EVPN Multiple Tenants With Overlapping Subnets

janus · Feb 10, 2024

Hello,

I've been playing with EVPN SDN on Proxmox VE 8.1.4 and I love it so far, but there are a few things that got me scratching my head.

I apologize in advance if this topic has already been discussed, but the forum is just too huge to comb it all.

Anway, I got a 2 node cluster and I've been testing SDN between the nodes, first with one evpn zone, which works fine (except the routing loop when using multiple exit nodes, which has been discussed before). Then, I wanted to test with another evpn zone alongside the first one ...

The way current implementation works, when exit nodes are used, vnet subnets are:

a) exported from BGP to kernel main routing table, if exit node local routing is not enabled
b) set as static routes in the main routing table, using veth interface pair between vrf and the main routing table as a return path to the vrf, if exit node local routing is enabled

In either case, the very fact that vrf routes are leaked into the main routing table makes it impossible to have multiple tenants with overlapping subnets. This is ok if tenants use public adresses which are unique or you manage the tenants' address plan and you can divide private subnets between tenants, but in case you want to let tenants manage their own address spaces, you're in trouble. When I added the same subnet to both evpn zones, Proxmox managed to add/leak the route only for the first zone I added the subnet to, as expected. As a result, only the first zone had functional outside connectivity.

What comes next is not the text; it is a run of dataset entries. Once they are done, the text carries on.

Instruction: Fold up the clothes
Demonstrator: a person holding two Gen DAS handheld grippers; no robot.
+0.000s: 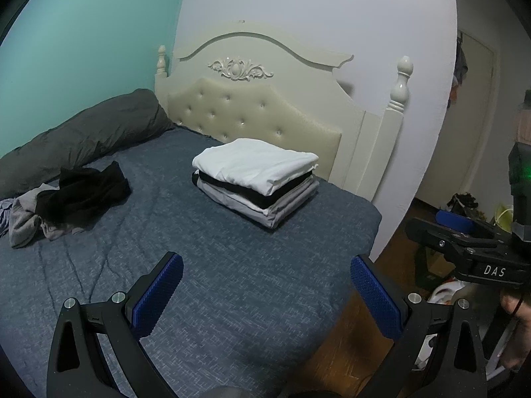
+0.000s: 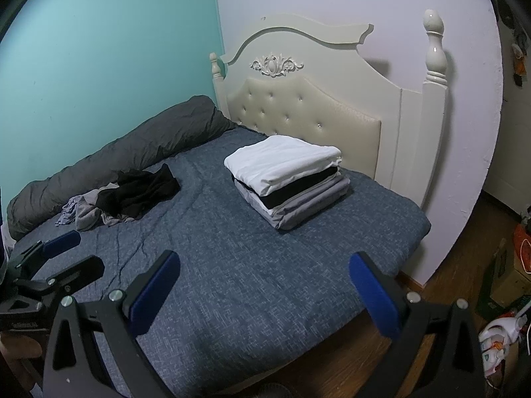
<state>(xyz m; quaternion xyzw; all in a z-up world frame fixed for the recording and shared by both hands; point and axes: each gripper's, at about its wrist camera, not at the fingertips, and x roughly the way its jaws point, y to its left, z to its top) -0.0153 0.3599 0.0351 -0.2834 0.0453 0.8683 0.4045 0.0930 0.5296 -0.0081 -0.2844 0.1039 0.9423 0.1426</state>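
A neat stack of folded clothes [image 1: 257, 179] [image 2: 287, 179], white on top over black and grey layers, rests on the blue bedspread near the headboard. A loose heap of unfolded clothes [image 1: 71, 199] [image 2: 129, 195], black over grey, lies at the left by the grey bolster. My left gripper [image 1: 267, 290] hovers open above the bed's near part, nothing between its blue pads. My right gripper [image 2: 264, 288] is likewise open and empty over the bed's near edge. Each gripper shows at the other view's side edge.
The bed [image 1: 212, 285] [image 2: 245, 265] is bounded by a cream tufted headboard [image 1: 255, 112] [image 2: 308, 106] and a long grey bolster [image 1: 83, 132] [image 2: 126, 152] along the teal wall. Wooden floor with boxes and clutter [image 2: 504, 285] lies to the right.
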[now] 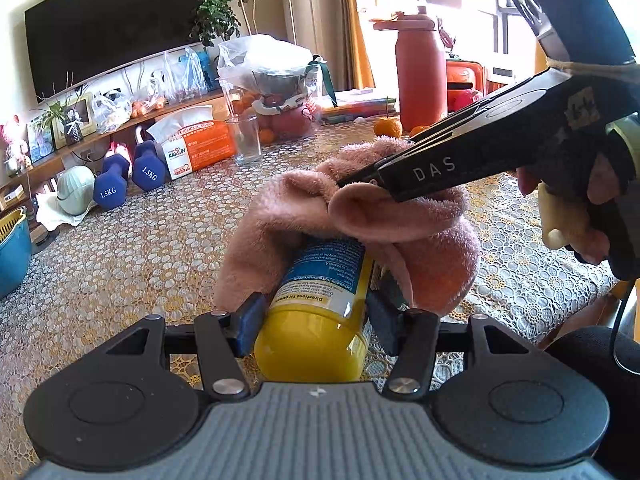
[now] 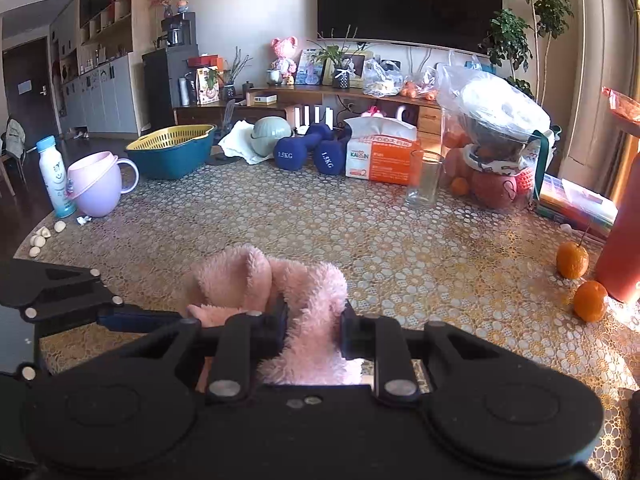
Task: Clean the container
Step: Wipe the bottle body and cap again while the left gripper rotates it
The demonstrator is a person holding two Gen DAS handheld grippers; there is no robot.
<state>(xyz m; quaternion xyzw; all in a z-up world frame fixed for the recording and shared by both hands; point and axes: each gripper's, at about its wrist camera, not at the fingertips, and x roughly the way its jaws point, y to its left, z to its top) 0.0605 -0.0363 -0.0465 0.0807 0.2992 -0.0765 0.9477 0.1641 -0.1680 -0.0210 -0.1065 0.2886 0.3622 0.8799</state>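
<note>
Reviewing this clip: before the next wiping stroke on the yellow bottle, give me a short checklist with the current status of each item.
1. Left gripper jaws clamped on the yellow bottle: ok, pads against both sides.
2. Right gripper holding the pink cloth: ok, cloth bunched between the jaws.
3. Cloth in contact with the bottle: ok, it drapes over the bottle's far end in the left wrist view.
4. Bottle lid closed: cannot tell, that end is under the cloth.
5. Glass and oranges on the table away from the wiping area: ok.
</note>
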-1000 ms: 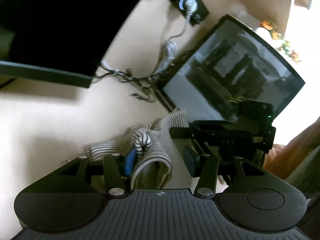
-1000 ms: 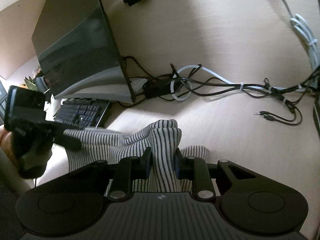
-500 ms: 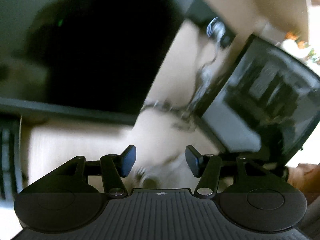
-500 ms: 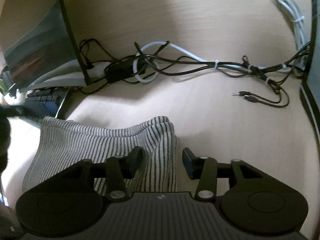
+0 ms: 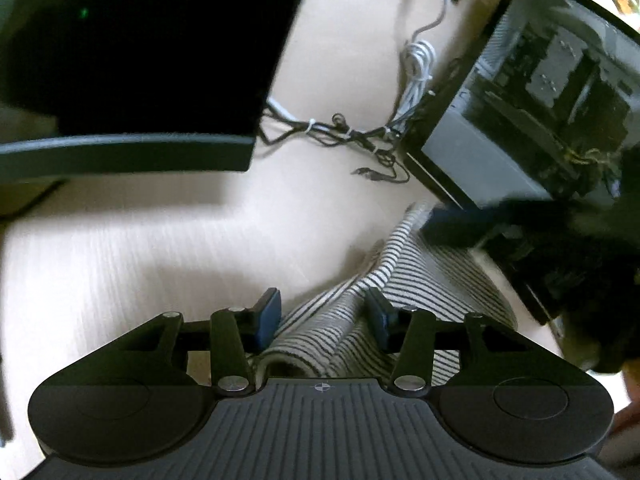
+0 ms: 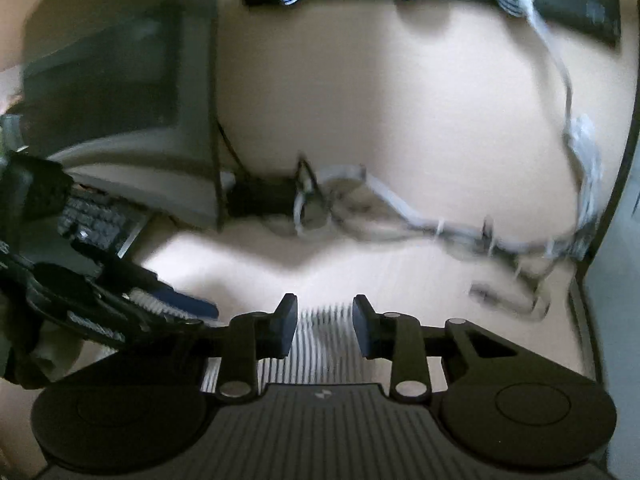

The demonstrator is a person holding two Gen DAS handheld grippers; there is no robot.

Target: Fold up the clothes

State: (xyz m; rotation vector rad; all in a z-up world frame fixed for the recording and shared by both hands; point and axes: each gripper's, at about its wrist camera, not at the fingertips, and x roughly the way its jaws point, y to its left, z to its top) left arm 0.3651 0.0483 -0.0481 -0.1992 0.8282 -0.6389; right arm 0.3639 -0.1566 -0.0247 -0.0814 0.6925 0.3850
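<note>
Both grippers released one striped garment [image 5: 404, 280]; two monitors.

Each black tool [image 5: 323, 322] has 2 blue-padded fingers [image 5: 267, 318], silver screws and a ribbed grey base.

Your two wrist cameras each looked forward and down along a hand-held gripper, close above the counter [image 5: 168, 248]. Both views shared the striped cloth [image 5: 400, 280], the cable tangle [image 6: 400, 216] and each other's gripper.

2 dark monitors [image 5: 144, 52] on a pale desk [image 5: 120, 248], tangled cables [image 5: 340, 136] between them, keyboard [image 6: 96, 220] nearby.
</note>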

Of course, this is easily solvable by not enabling exit nodes at all and provisioning a gateway container/VM, even an appliance VM like vyOS/MikroTik/pfSense/opnSense, with one interface connected to the main routing table and the other connected to the vrf. But this is beside the point. My goal is to achieve SNAT on exit nodes without leaking vnet subnets into the main routing table and thus allowing tenants to use whatever addresses they want, even overlapping ones - without external elements. It goes without saying that this model implies complete isolation between tenants at all times, which may not be suitable for everyone, but could be useful to (small) private cloud providers.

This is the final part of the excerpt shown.